From the line containing "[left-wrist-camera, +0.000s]" to the end of the listing, copy each line exactly and leave out all others.

----------------

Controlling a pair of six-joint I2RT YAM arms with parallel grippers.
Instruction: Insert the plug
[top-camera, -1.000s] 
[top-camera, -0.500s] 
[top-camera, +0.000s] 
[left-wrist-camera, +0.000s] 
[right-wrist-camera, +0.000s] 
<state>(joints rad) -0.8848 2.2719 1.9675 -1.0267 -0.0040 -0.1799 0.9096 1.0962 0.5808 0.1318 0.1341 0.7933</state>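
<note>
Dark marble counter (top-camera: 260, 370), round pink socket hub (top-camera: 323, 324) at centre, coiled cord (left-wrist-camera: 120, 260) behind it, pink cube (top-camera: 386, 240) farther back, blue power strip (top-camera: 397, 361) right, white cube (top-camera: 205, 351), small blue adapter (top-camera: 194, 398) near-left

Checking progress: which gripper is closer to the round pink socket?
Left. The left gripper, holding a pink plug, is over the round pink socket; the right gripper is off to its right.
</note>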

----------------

§ **FINISHED EXERCISE**
[left-wrist-camera, +0.000s] 
[right-wrist-camera, +0.000s] 
<state>(joints rad) -0.8848 2.2719 1.9675 -1.0267 -0.0040 -0.1799 0.9096 1.0962 0.5808 0.1318 0.1341 0.7933</state>
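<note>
Dark marble counter (top-camera: 260, 370), round pink socket hub (top-camera: 323, 324) at centre, coiled cord (left-wrist-camera: 120, 260) behind it, pink cube (top-camera: 386, 240) farther back, blue power strip (top-camera: 397, 361) right, white cube (top-camera: 205, 351), small blue adapter (top-camera: 194, 398) near-left

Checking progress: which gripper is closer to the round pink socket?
Left. The left gripper, holding a pink plug, is over the round pink socket; the right gripper is off to its right.
</note>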

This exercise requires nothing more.